> PROBLEM TO SOLVE
Every line that holds the word "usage" needs to be copied from the data below.

> ENTRIES SHOWN
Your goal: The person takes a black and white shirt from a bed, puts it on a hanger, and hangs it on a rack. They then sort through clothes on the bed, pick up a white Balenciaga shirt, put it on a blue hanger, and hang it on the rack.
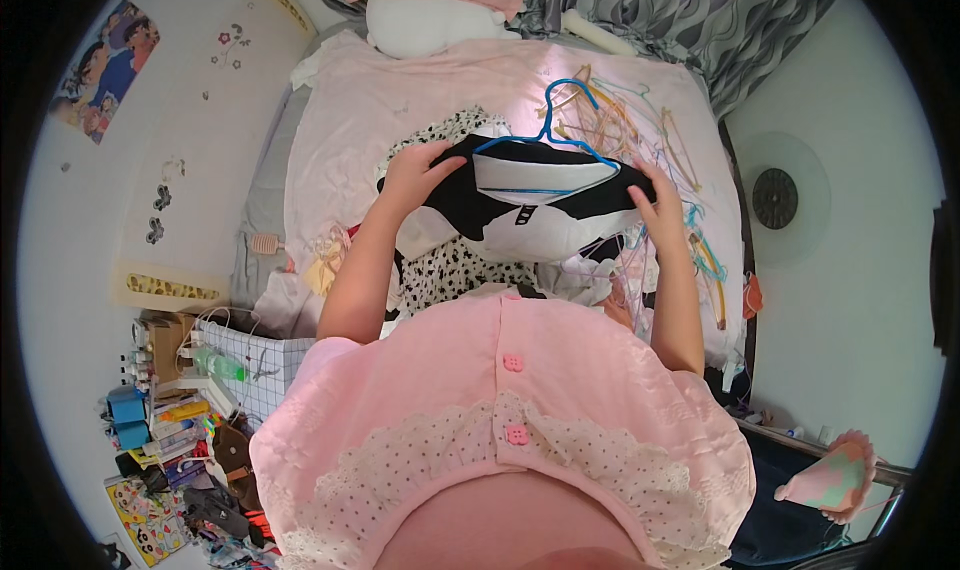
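Head view, left hand: the left hand [415,177] is pinching one shoulder of a black-and-white garment [570,232], thumb on the front
Head view, right hand: the right hand [657,207] has the other shoulder, thumb on the front too
Garment: held up over the bed [335,120], right between the two hands, black across the top and mostly white lower down
Blue hanger: the blue hanger [547,120] sits in the neckline, hook poking up toward the pillow end
Under it: a black-spotted white cloth [465,275] on the bed, partly hidden by the garment
Hanger pile: a messy tangle of hangers [600,120], mostly orangey plus some teal, past the right hand
Far end: white pillow [435,27], with a patterned grey curtain [735,20] off to the right
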`<state>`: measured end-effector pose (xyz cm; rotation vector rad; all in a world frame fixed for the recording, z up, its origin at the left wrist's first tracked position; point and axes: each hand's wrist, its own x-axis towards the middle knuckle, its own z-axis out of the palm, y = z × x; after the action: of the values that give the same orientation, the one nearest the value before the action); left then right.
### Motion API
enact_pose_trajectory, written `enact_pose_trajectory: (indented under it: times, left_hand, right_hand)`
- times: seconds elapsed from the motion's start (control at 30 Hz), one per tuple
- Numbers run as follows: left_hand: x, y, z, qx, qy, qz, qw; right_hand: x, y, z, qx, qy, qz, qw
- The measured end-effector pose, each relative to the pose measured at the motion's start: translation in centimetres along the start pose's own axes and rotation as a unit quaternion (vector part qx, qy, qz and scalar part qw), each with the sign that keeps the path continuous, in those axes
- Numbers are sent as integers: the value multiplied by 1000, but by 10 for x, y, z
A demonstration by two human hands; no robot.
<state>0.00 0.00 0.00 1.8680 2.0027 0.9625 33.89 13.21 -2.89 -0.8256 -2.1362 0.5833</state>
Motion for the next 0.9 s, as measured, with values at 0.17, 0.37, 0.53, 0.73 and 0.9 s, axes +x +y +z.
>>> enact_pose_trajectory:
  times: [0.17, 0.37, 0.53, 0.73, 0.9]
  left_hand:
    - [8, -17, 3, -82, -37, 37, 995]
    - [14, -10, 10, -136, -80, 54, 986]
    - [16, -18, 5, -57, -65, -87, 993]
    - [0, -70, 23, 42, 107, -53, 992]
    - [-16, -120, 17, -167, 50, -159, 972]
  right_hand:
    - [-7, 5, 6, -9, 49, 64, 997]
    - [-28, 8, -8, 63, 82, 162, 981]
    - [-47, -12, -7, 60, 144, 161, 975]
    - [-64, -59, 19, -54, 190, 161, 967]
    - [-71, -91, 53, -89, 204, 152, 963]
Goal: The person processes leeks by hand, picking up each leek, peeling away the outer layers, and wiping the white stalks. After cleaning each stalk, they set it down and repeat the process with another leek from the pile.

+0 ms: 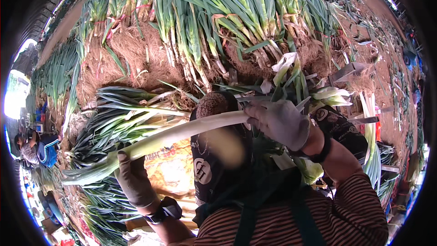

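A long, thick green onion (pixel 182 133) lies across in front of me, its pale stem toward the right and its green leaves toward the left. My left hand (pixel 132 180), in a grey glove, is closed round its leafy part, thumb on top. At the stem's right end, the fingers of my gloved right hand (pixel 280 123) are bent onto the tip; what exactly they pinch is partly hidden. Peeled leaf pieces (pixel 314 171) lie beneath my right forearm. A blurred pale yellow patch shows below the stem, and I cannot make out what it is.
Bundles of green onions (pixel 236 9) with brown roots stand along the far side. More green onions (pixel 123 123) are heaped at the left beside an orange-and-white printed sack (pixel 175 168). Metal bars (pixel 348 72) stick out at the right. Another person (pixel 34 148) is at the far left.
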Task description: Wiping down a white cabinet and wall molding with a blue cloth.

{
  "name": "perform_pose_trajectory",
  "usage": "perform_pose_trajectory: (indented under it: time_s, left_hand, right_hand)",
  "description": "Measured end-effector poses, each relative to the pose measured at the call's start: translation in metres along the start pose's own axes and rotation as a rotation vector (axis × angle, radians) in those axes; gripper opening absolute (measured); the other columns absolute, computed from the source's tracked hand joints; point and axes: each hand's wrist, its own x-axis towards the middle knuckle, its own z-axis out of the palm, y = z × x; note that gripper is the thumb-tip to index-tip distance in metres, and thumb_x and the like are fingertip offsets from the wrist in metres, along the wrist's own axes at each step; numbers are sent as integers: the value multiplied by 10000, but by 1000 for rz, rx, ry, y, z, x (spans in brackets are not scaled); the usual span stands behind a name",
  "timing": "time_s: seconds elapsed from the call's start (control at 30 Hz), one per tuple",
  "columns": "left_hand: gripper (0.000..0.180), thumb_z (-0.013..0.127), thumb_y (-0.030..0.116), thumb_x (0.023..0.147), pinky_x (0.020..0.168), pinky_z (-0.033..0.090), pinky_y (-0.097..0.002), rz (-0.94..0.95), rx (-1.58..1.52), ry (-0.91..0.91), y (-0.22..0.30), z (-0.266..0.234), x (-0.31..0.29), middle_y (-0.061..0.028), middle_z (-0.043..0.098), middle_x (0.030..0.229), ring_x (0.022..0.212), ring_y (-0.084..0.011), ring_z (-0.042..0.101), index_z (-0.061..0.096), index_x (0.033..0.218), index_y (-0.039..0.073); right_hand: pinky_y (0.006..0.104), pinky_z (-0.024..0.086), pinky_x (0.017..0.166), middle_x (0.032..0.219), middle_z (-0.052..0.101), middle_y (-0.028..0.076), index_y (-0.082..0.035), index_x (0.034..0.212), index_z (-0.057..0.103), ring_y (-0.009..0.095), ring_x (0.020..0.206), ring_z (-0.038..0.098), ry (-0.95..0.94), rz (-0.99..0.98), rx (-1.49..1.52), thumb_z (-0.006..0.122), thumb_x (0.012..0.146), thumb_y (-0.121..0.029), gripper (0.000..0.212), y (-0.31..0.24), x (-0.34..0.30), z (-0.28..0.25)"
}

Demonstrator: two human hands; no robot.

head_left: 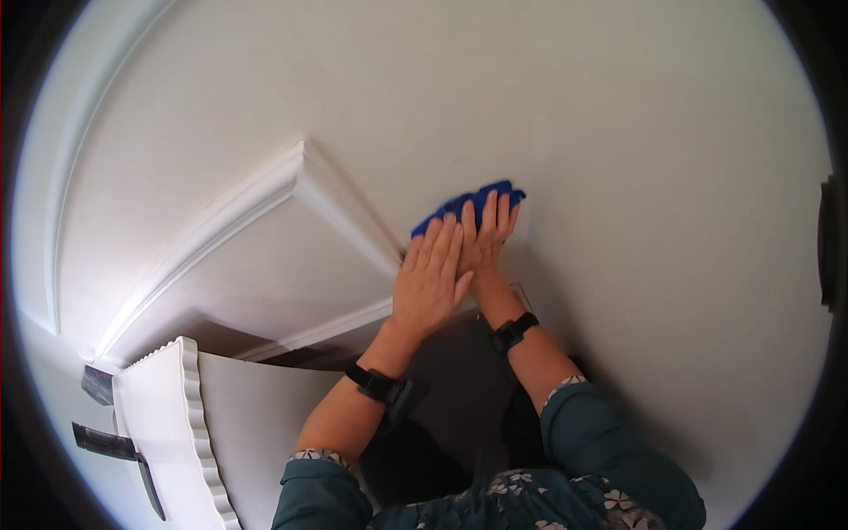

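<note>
A blue cloth (456, 208) lies pressed against the pale wall, close to the corner where two walls meet. My left hand (428, 278) is flat with its fingers stretched out, its fingertips at the lower left part of the cloth. Just to the right, my right hand (484, 240) also lies flat, fingers extended over the cloth's right part. The two hands touch or nearly touch side by side. Both palms face the wall, so part of the cloth is hidden beneath them. Each wrist wears a black band.
Raised white moulding (303, 168) frames a panel on the wall left of my hands. At the lower left stands a white piece of furniture with a scalloped edge (191, 397), with dark objects (104, 440) beside it. A dark item (828, 243) shows at the far right.
</note>
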Motion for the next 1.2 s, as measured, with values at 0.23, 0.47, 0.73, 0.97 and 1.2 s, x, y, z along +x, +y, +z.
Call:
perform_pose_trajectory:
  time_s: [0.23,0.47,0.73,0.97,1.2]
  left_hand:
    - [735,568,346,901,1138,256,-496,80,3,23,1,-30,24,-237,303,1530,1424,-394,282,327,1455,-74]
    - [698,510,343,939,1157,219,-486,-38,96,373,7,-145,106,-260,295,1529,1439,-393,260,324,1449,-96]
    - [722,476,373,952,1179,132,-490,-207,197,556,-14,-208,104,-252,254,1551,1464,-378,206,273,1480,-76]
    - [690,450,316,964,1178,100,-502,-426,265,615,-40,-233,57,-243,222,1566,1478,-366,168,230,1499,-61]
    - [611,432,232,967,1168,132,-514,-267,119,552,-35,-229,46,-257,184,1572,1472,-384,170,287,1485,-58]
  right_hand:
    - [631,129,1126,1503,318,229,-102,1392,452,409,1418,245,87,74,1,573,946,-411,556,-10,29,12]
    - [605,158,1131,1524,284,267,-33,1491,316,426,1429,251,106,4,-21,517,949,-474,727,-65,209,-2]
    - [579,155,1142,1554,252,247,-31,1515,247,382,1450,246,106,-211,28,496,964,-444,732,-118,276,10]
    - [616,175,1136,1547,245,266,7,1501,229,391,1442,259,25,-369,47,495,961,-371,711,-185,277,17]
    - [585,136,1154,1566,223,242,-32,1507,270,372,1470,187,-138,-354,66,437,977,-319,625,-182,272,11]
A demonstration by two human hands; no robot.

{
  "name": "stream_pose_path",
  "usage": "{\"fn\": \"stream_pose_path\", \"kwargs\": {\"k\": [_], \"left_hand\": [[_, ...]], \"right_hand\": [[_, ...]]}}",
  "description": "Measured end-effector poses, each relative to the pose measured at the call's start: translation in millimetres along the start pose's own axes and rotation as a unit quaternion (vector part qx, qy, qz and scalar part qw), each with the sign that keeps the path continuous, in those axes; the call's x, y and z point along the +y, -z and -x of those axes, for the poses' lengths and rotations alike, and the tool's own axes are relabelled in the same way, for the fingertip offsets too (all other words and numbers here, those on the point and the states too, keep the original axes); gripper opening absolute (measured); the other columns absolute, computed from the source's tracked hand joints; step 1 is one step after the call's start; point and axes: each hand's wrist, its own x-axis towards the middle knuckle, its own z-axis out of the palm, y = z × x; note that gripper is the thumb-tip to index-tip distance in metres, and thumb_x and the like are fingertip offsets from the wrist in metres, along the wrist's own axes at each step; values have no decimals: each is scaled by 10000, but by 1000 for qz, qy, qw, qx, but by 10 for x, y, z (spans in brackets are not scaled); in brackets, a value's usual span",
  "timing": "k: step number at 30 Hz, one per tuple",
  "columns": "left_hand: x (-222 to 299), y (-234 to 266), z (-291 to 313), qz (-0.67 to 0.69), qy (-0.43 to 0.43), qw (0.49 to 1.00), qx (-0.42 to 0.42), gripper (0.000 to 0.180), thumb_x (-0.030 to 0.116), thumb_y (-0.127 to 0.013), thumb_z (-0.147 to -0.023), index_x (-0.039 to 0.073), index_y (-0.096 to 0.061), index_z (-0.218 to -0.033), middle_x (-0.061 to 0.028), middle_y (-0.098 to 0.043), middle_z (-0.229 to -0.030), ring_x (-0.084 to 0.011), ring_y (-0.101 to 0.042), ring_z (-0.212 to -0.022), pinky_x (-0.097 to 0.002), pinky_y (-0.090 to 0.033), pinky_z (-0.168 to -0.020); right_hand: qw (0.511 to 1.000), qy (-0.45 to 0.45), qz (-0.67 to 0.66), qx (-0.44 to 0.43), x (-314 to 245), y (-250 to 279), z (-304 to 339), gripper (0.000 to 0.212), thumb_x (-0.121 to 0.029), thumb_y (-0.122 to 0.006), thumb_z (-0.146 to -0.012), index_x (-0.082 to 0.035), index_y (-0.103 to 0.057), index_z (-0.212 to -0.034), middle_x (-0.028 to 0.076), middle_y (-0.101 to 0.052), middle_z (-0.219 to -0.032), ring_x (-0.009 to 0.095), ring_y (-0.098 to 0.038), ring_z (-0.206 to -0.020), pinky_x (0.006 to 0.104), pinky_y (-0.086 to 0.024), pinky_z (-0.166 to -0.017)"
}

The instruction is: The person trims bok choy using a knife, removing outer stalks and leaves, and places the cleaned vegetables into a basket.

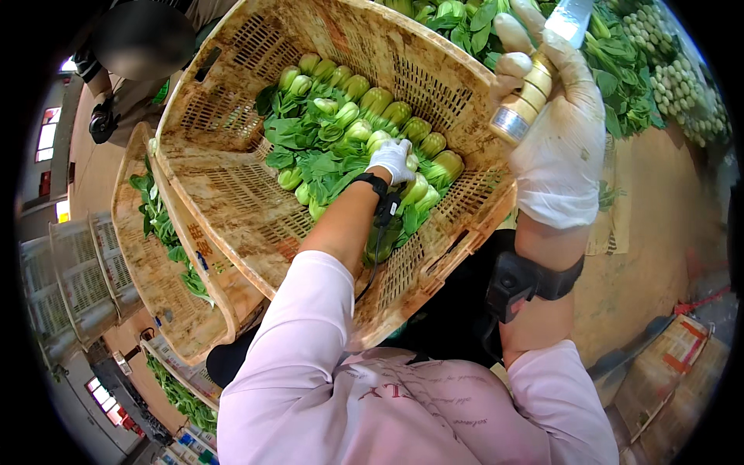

> WRITTEN ANSWER
  "usage": "perform_pose_trajectory: (indented under it: time_s, left_hand, right_hand)",
  "usage": "{\"fn\": \"stream_pose_path\", \"kwargs\": {\"k\": [_], \"left_hand\": [[_, ...]], \"right_hand\": [[_, ...]]}}",

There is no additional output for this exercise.